From its very first words to the last, the language of darkness and light courses through the Bible:
“In the beginning, God created the heavens and the earth. The earth was without form and void, and darkness was over the face of the deep.” (Genesis 1:1-2)
“I, Jesus, have sent my angel to testify to you about these things for the churches. I am the root and the descendant of David, the bright morning star.” (Revelation 22:16)
While you can find hundreds upon hundreds of verses that include darkness and light, I don’t think a single one captures our need for light in a dark world better than Psalm 119:105: “Your word is a lamp to my feet / and a light to my path.”
And it’s hard to find a better description of Psalm 119:105 than what the great nineteenth-century preacher Charles Spurgeon wrote:
“We are walkers through the city of this world, and we are often called to go out into its darkness; let us never venture there without the light-giving word, lest we slip with our feet. Each man should use the word of God personally, practically, and habitually, that he may see his way and see what lies in it. When darkness settles down upon all around me, the word of the Lord, like a flaming torch, reveals my way. Having no fixed lamps in eastern towns, in old time each passenger carried a lantern with him that he might not fall into the open sewer, or stumble over the heaps of ordure which defiled the road. This is a true picture of our path through this dark world: we should not know the way, or how to walk in it, if the Scripture, like a blazing flambeau, did not reveal it. One of the most practical benefits of Holy Writ is guidance in the acts of daily life: it is not sent to astound us with its brilliance, but to guide us by its instruction. It is true the head needs illumination, but even more the feet need direction, else head and feet may both fall into a ditch. Happy is the man who personally appropriates God’s word, and practically uses it as his comfort and counsellor,—a lamp to his own feet.” 1
You need light for your marriage and your parenting. You need light for your job and your relationships with your neighbors. You need light for your struggles with desires and temptations.
You need light to help you deal with the unexpected.
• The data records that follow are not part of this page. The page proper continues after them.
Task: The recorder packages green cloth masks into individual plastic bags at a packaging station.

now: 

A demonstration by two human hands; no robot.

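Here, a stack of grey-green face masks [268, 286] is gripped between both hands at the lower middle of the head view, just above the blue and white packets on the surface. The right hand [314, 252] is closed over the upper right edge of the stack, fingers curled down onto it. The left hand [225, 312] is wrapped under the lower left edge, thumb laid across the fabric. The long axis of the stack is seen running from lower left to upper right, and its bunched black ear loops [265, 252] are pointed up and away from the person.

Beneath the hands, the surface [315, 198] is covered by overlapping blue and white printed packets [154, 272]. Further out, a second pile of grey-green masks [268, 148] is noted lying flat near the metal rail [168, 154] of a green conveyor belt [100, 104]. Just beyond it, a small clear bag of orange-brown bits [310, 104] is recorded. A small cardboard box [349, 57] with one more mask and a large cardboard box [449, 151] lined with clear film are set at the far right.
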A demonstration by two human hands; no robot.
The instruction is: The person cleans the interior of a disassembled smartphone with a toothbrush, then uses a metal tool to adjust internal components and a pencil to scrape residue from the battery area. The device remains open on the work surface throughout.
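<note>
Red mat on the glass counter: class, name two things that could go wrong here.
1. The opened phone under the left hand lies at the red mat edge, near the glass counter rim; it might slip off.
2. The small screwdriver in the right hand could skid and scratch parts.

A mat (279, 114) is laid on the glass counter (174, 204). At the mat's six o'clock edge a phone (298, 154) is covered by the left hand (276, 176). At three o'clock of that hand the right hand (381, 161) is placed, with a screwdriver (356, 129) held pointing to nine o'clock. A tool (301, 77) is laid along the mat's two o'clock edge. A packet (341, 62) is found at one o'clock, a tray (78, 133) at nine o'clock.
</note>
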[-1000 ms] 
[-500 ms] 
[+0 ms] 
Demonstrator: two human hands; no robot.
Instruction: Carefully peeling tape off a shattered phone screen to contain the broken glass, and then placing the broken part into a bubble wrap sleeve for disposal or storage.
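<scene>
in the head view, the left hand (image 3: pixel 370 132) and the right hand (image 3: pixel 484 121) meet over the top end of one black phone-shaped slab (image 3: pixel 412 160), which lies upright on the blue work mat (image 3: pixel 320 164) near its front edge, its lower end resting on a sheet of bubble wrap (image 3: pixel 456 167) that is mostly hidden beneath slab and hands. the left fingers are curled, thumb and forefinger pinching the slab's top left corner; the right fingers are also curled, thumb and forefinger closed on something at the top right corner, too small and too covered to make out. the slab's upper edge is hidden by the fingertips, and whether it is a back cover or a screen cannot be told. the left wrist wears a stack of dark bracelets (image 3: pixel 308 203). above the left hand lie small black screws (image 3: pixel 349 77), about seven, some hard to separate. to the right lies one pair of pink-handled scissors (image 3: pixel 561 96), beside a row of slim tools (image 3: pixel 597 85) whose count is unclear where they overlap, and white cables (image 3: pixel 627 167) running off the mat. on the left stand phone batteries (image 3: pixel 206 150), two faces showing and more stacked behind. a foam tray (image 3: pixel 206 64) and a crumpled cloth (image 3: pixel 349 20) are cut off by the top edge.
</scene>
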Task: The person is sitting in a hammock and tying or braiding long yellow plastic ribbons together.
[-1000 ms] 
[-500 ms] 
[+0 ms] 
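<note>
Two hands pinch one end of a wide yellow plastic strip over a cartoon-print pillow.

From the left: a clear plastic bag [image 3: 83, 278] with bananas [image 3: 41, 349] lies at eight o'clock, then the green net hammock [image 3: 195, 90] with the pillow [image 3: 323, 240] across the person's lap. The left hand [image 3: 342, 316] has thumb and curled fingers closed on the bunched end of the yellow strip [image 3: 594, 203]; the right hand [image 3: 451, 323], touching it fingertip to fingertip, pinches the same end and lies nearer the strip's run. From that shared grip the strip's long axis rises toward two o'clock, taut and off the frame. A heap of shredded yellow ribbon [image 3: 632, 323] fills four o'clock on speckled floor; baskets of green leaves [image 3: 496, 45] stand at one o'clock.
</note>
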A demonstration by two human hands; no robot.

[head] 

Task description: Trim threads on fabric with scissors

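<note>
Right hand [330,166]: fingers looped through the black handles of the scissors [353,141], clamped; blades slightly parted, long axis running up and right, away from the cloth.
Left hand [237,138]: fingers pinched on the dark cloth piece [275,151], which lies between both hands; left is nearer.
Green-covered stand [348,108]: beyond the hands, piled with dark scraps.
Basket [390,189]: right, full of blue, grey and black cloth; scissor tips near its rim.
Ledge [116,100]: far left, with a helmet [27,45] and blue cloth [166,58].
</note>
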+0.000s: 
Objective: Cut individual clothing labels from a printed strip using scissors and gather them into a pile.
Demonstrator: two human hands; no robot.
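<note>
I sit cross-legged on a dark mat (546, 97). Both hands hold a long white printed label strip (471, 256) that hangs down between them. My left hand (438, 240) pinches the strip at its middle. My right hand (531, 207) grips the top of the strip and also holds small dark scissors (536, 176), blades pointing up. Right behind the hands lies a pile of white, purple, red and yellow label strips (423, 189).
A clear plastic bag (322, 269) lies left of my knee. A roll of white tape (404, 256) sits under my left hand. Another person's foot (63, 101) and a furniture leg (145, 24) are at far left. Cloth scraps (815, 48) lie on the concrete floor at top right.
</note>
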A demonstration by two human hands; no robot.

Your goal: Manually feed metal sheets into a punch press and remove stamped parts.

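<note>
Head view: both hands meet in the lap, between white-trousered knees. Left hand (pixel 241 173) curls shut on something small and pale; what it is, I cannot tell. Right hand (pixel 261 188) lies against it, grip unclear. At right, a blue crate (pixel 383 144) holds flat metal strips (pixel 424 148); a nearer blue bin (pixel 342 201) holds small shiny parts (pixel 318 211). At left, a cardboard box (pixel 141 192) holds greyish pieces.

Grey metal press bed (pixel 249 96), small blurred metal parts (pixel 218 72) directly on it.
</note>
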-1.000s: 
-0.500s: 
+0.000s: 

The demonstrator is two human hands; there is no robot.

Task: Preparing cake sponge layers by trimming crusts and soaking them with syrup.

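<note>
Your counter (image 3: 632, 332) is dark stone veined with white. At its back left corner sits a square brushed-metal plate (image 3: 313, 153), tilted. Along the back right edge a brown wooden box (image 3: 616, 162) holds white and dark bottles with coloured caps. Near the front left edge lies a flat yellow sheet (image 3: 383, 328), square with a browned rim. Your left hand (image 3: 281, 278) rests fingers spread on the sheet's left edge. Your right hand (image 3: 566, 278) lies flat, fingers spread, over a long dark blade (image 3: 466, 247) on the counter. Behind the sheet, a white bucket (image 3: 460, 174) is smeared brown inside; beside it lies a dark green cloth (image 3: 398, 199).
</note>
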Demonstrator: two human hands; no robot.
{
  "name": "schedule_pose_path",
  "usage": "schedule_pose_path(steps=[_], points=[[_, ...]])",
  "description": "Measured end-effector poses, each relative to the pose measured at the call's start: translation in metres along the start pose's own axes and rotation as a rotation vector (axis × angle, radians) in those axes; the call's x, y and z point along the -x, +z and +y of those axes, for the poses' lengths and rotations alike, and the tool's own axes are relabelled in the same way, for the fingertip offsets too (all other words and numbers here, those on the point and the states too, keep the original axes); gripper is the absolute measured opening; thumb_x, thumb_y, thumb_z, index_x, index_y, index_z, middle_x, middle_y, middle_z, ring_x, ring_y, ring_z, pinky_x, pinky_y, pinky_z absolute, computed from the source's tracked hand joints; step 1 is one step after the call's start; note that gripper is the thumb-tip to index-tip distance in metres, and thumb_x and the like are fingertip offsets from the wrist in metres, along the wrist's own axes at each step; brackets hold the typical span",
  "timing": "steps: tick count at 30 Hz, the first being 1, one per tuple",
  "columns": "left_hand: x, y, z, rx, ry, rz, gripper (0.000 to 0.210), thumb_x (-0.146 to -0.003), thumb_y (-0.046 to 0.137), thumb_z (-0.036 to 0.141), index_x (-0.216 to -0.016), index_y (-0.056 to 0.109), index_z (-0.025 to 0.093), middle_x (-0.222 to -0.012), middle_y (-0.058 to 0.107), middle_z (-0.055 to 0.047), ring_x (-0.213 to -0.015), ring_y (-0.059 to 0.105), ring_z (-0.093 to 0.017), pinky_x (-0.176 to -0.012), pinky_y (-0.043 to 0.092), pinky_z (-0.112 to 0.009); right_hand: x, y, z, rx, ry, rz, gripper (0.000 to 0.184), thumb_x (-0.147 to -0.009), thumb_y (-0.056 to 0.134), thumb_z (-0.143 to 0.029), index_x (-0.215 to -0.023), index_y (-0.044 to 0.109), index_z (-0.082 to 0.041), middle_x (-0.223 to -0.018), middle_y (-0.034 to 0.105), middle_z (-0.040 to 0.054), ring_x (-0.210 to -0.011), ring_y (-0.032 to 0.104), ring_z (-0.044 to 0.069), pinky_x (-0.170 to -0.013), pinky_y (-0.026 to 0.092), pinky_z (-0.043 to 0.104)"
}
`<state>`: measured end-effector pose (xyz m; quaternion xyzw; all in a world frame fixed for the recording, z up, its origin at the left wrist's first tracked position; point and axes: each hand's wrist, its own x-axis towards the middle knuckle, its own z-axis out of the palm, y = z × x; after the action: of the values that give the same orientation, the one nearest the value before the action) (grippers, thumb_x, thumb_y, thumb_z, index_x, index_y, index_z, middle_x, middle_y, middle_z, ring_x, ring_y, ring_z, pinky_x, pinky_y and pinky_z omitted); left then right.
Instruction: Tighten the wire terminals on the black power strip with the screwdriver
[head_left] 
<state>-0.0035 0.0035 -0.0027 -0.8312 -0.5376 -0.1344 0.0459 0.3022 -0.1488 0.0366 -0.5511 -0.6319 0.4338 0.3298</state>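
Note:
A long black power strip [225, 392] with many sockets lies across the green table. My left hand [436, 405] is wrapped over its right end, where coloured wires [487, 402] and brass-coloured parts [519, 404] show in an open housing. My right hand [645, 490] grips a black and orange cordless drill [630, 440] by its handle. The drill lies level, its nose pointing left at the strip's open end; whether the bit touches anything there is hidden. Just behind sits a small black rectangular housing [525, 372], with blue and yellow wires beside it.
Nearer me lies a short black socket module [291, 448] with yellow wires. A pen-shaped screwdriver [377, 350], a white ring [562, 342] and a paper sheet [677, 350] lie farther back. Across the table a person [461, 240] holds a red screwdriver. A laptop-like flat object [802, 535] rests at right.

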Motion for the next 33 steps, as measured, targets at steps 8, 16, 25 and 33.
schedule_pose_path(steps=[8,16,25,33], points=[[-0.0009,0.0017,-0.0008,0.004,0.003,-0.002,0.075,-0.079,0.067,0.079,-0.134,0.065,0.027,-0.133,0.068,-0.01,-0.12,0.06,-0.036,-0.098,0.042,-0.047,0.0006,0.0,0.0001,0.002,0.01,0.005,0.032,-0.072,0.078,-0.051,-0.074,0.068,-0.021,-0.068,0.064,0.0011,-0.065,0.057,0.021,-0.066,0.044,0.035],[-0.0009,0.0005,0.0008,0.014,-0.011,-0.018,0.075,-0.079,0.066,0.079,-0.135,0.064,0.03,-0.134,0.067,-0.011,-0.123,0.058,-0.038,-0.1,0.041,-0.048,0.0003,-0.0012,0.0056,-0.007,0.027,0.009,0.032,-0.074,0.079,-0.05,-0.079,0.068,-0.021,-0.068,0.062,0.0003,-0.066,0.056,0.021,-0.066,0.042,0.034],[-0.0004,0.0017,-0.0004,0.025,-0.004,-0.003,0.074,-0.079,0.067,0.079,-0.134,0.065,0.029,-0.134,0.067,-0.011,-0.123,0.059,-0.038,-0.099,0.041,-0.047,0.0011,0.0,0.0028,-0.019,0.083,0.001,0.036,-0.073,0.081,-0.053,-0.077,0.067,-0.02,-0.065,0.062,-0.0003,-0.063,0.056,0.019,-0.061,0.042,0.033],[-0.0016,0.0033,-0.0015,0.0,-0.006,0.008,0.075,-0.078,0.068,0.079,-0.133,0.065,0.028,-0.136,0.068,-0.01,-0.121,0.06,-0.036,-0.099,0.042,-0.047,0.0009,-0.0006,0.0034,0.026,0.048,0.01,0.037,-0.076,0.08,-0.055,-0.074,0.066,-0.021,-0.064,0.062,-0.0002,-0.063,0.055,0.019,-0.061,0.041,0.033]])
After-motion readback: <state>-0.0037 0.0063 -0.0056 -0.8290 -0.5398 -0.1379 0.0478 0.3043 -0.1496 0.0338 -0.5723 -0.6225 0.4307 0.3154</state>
You need light to cope with new difficulties that emerge. You need light for when you have been sinned against. You need light to deal with weaknesses of the body and hardships of the heart.
You need light for those moments when you’re alone and overwhelmed. You need light for all the unknowns that will show up on your doorstep tomorrow, the day after tomorrow, and for the rest of your life.
You don’t need to bloody your nose and bruise your toes by bumping into trees and tripping over roots. You don’t have to grope around fearfully in the darkness. The light of the world has graced you with the light of his word! It will shine around your feet in the dark so you don’t stumble and fall.
Paul David Tripp
1 Charles Haddon Spurgeon, Treasury of David, vol. 5, Psalms 111–119 (London: Marshall Brothers, n.d.), 342, Christian Classics Ethereal Library, www.ccel.org.
1. Consider all the ways you needed a physical light yesterday. How did darkness create difficulties or dangers, and how did the presence of light alleviate those difficulties and dangers? Next time you bump into these metaphors in creation, how can you remind yourself of their spiritual parallels?
2. Where are you currently experiencing the darkness of life in a fallen world, as a sinner living with other sinners? Be specific and consider these three elements: A) How has the brokenness of the world made your life dark? B) How has your own sin made your life dark? C) How has the sin of others cast darkness on your life?
3. Spurgeon said that each of us should use the word of God personally, practically, and habitually. Consider each of those three descriptions: A) Is your study of the Bible impersonal and distant? B) How can you practically apply the word of God to your everyday life? C) What interferes with your devotional life being a habitual practice.
4. Who do you know who is living in spiritual darkness, both saved (but unable to see in complete clarity because of a particular sin) and unsaved? How can you shine the light of Scripture at their feet and illuminate their path, by the grace of God and with the power of the Holy Spirit? Think of specific ways to preach and display the gospel to them.